▶ [Assignment]:
Write exactly the lines running from the start of the material below to the line that includes "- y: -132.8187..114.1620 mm", and include no pictures.

▶ [Records to process]:

________

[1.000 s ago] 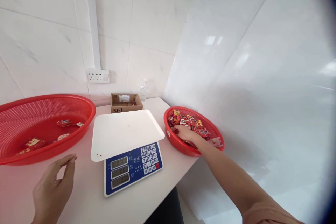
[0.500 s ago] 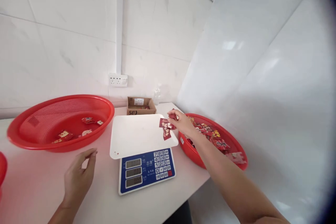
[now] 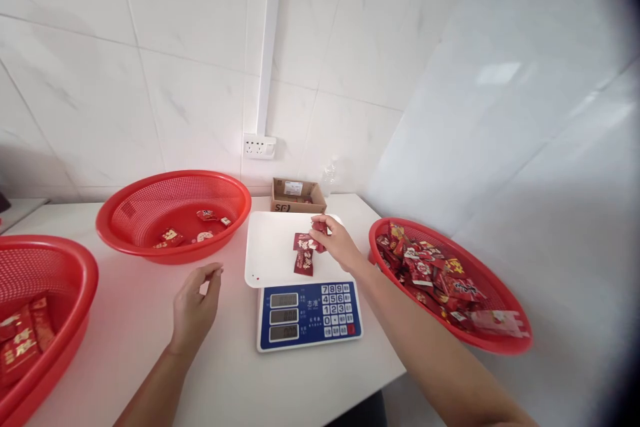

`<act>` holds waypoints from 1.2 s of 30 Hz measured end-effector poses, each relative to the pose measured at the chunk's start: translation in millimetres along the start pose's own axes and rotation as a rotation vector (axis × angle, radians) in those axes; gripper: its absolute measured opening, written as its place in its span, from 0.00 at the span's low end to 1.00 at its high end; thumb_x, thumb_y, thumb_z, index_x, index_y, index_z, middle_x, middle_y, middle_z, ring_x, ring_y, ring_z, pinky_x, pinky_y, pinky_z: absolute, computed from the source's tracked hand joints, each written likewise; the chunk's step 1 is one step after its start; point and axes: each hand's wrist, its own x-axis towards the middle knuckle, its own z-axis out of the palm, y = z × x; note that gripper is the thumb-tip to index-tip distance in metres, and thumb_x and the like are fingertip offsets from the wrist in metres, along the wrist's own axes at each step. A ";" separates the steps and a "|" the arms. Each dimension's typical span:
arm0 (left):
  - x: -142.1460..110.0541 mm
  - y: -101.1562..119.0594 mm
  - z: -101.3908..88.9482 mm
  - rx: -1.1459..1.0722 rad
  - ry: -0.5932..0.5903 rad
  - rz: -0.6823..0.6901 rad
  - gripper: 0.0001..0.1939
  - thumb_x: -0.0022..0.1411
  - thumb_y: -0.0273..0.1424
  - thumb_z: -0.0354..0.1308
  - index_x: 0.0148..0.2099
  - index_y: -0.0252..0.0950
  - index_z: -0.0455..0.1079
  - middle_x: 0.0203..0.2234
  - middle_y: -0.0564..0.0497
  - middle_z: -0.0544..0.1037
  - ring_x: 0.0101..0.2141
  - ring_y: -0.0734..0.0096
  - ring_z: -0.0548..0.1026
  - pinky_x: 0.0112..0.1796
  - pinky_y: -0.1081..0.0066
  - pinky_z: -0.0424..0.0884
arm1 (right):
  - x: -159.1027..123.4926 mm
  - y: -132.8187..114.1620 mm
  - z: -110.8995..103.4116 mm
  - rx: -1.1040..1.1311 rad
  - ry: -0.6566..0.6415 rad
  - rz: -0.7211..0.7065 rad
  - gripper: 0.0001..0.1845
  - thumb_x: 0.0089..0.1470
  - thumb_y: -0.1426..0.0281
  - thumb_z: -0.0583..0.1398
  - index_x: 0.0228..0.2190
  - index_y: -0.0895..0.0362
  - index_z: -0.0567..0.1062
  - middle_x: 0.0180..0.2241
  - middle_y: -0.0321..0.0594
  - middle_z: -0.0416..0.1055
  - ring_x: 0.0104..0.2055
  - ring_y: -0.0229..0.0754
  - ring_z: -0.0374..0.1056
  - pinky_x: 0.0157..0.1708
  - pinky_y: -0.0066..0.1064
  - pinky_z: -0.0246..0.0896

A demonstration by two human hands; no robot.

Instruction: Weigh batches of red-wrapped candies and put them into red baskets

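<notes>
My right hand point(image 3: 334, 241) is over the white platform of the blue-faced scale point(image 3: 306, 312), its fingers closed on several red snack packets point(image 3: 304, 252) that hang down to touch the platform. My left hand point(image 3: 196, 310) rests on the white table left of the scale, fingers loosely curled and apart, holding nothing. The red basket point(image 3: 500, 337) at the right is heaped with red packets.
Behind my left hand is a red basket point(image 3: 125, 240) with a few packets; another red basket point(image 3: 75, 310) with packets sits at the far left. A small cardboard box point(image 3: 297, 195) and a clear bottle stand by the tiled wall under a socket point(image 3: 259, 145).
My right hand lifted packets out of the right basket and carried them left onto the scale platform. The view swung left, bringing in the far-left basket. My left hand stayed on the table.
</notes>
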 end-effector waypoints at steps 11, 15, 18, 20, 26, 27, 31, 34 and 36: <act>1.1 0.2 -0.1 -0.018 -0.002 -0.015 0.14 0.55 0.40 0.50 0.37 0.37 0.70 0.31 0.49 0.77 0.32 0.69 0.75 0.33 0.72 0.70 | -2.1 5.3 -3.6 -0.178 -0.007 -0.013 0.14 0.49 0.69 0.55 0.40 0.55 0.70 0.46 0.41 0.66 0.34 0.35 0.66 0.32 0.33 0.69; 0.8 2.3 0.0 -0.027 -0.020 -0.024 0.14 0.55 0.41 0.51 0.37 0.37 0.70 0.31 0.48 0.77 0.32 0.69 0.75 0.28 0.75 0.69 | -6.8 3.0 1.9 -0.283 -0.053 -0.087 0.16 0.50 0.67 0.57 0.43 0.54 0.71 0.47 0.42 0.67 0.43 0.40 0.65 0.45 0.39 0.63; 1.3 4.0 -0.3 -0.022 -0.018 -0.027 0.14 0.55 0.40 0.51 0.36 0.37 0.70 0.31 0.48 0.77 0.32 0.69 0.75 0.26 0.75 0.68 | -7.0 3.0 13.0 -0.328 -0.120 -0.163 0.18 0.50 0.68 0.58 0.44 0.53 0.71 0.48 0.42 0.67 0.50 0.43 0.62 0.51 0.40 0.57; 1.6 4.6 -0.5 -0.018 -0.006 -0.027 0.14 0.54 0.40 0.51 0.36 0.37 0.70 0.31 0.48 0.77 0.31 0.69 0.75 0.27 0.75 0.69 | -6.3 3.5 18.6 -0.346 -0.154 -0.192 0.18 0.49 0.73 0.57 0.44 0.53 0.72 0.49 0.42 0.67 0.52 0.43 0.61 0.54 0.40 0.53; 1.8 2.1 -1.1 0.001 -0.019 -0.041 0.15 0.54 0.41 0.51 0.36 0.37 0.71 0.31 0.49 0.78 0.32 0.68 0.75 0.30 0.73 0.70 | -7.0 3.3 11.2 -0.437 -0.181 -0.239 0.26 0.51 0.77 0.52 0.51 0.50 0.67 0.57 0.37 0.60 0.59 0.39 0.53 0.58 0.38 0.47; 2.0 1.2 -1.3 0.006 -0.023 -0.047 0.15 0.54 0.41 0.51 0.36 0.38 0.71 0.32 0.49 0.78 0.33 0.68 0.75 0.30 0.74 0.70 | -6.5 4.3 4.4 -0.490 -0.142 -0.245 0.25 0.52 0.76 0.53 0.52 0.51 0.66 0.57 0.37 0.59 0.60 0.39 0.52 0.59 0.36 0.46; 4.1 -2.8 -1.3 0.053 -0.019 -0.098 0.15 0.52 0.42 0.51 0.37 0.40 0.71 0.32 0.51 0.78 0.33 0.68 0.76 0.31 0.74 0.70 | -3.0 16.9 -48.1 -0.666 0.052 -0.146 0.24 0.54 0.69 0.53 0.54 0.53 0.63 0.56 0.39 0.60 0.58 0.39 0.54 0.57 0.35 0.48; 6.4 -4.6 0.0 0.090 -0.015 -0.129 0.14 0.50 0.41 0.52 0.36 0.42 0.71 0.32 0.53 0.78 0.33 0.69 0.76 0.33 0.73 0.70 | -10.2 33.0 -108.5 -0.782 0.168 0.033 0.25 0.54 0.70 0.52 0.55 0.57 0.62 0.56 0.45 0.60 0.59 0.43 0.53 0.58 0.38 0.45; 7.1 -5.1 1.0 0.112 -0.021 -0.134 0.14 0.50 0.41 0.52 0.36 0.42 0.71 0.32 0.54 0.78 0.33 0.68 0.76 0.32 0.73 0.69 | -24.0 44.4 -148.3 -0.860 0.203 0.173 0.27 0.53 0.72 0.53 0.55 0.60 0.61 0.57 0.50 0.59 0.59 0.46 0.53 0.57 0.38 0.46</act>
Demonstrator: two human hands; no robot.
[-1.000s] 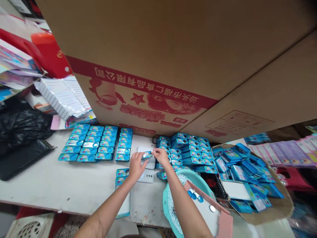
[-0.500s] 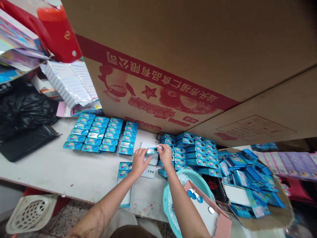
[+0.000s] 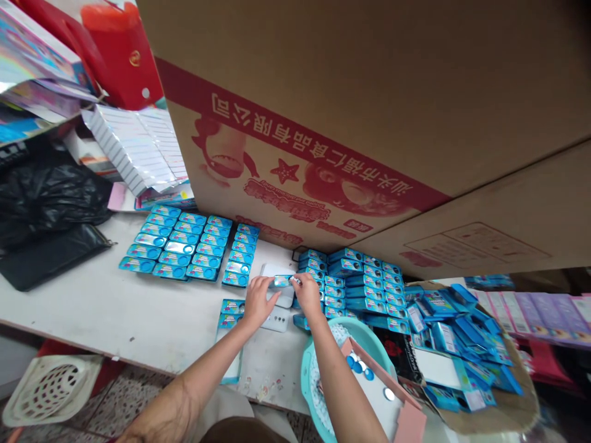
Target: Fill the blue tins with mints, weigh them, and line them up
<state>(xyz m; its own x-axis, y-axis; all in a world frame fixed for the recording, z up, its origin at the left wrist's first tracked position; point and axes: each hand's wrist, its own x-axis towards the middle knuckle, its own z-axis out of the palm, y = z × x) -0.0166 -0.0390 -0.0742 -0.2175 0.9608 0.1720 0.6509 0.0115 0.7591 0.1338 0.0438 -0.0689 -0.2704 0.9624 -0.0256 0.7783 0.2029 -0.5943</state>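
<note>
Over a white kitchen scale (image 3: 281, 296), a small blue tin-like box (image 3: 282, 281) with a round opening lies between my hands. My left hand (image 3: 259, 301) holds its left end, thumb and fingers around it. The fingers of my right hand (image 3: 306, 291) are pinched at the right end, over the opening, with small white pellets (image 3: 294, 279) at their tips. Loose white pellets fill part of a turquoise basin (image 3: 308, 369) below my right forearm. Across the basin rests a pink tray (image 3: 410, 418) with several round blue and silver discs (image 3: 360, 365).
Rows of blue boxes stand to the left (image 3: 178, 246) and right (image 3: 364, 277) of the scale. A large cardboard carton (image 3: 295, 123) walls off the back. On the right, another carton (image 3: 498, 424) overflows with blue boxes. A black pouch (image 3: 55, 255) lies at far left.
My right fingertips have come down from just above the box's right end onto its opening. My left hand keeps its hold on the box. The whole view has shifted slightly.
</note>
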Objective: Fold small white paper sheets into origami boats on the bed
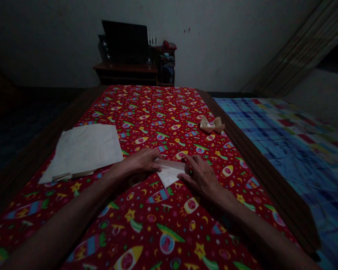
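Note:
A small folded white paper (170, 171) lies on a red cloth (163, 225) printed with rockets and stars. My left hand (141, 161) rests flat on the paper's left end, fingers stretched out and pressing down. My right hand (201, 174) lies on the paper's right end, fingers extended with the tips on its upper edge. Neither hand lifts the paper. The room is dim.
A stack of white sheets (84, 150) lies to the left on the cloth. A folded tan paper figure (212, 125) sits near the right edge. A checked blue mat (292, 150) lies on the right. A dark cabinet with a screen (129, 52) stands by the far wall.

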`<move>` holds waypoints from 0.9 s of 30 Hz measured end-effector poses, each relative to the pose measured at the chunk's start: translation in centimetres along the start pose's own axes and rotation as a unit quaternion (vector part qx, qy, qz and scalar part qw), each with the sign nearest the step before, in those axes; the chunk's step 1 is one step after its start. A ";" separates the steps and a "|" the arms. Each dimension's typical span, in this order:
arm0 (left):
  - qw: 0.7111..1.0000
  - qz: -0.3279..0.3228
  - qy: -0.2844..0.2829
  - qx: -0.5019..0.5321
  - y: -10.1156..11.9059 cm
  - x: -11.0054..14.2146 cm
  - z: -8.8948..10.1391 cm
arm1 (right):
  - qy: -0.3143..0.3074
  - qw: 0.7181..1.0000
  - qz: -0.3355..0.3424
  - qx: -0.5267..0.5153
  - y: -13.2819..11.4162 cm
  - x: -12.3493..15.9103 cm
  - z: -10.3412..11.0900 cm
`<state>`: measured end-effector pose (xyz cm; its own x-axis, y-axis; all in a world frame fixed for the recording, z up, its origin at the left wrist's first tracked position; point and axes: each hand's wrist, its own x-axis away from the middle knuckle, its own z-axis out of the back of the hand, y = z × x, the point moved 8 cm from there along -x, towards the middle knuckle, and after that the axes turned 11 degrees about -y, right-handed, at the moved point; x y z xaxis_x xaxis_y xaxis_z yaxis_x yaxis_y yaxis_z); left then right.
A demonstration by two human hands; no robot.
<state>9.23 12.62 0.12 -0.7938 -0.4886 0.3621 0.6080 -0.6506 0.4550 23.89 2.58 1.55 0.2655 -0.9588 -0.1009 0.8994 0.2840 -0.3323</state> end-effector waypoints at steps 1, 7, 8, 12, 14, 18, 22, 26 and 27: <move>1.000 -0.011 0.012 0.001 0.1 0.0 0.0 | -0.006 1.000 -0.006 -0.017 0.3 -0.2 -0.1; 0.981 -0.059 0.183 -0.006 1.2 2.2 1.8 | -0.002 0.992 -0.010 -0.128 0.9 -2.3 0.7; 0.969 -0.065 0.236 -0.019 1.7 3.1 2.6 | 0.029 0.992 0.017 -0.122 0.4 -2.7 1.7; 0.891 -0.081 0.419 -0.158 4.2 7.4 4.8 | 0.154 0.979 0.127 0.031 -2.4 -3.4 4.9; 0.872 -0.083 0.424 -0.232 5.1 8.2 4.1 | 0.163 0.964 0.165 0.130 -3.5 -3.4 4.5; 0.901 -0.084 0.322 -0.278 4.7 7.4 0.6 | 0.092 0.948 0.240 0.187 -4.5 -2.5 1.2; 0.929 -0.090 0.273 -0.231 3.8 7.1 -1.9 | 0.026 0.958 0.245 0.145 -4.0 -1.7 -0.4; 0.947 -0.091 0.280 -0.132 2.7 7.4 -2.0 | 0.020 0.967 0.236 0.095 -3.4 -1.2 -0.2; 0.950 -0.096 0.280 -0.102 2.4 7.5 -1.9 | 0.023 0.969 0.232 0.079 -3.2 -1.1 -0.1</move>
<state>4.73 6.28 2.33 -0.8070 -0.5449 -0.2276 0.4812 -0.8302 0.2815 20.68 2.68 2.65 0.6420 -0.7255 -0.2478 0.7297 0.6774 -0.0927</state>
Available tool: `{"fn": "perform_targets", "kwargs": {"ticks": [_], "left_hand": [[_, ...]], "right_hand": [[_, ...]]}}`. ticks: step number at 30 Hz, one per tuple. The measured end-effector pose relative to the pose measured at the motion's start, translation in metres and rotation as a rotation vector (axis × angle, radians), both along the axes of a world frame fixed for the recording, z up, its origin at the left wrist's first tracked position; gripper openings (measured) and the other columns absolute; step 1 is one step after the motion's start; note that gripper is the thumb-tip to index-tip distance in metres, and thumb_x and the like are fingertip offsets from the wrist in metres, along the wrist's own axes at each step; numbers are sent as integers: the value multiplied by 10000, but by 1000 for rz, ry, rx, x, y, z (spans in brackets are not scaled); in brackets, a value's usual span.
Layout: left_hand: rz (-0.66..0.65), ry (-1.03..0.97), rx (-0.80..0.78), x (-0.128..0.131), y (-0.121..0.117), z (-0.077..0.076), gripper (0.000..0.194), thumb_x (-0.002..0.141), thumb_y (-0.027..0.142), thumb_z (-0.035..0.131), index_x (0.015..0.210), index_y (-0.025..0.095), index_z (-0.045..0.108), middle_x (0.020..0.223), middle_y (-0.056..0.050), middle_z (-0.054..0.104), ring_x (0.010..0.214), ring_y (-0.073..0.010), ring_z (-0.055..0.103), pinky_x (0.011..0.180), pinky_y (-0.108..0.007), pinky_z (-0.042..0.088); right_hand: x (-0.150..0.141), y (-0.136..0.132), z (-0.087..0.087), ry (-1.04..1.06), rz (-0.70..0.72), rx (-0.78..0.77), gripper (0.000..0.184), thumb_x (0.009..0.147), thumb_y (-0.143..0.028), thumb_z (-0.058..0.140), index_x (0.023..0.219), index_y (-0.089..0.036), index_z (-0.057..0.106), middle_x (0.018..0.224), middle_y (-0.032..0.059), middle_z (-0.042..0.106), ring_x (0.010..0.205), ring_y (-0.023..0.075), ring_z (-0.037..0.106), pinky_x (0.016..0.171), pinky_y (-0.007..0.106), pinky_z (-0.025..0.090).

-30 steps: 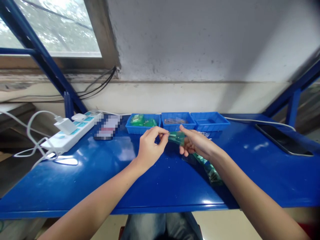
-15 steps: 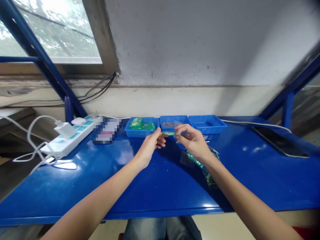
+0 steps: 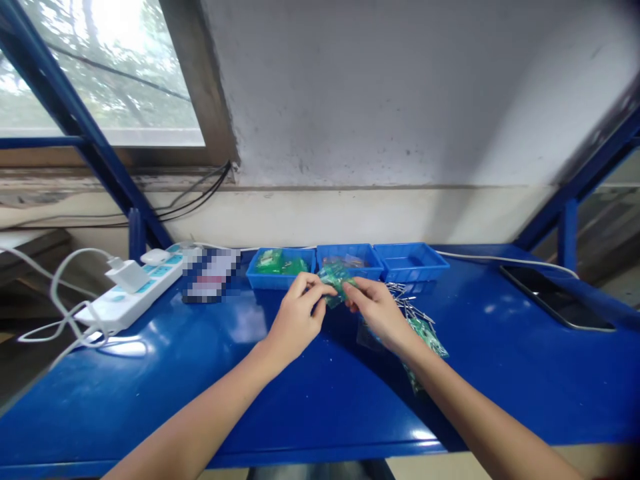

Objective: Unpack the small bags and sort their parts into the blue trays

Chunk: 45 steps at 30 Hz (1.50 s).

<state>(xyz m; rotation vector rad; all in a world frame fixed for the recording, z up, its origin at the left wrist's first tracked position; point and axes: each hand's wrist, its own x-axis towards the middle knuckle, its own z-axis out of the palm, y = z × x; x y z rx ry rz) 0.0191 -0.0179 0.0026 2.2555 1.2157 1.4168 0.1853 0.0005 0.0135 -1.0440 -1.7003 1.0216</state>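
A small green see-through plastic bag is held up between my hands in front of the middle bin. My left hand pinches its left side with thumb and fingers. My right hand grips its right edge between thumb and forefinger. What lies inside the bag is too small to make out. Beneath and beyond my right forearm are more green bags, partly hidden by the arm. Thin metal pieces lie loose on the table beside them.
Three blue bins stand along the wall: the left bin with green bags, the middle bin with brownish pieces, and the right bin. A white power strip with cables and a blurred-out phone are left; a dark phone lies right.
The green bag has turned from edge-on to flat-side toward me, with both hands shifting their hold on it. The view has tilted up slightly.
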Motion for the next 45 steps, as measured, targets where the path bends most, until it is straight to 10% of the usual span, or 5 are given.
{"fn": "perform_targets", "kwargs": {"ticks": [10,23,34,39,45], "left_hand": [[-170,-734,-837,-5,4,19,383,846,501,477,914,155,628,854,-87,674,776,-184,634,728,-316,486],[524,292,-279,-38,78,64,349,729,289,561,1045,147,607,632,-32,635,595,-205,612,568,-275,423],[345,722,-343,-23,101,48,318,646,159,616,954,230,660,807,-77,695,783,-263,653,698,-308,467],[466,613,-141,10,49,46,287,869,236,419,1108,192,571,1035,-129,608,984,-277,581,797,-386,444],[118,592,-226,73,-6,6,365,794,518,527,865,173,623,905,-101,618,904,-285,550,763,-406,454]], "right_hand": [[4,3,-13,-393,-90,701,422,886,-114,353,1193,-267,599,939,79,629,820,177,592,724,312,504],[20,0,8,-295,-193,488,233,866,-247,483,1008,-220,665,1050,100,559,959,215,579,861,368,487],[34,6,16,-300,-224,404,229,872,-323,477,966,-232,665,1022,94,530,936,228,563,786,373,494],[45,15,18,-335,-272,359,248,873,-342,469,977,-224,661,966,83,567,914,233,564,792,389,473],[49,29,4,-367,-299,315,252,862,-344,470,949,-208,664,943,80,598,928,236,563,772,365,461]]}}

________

▶ [Output below]:
[1.000 s ago] 
[0.500 s ago] 
[now] 

`<act>` holds waypoints from 1.2 s of 30 Hz measured end-effector poses, each relative to the pose measured at the chunk's start: translation in millimetres along the start pose's own axes and rotation as a rotation vector (axis × angle, radians) in those axes; gripper: its absolute measured opening, written as its place in its span, from 0.00 at the span's low end to 1.00 at its high end; thumb_x, thumb_y, thumb_z, index_x, index_y, index_z, middle_x, middle_y, middle_z, ring_x, ring_y, ring_z, pinky_x, pinky_y, pinky_z: absolute, computed from the source's tracked hand joints, each written likewise; the chunk's step 1 is one step after its start; point and axes: each hand's wrist, its own x-axis towards the middle knuckle, its own z-axis out of the palm, y = z × x; note that gripper is the thumb-tip to index-tip distance in metres, and thumb_x and the like are fingertip offsets from the wrist in metres, along the wrist's own axes at each step. A ";" separates the steps and a "|" the arms. Each dimension's typical span:
arm0 (left):
  - x: -142.1460..110.0541 mm
  - y: -101.1562..119.0594 mm
  - z: -101.3908..88.9482 mm
  - rx: -1.1459..1.0722 rad
  - ry: -0.5932..0.5903 rad
  - rz: -0.6823..0.6901 rad
  - gripper: 0.0001..0.1939
  - thumb_x: -0.0022..0.1411
  - thumb_y: -0.0273..0.1424
  - thumb_z: -0.0354..0.1308
  - index_x: 0.0148..0.2099
  - index_y: -0.0252..0.0950
  - index_z: -0.0455..0.1079
  - middle_x: 0.0203..0.2234
  - middle_y: -0.0564..0.0497
  - middle_z: -0.0544..0.1037
  - ring_x: 0.0101..0.2141
  - ring_y: -0.0734..0.0096
  - ring_z: -0.0548..0.1026
  - pinky_x: 0.0112..0.1796
  - pinky_y: -0.1081..0.0066
  - pinky_z: -0.0424..0.0884
arm1 (right):
  - x: -159.1027..123.4926 mm
  - y: -132.8187..114.1620 mm

Now the exercise is complete.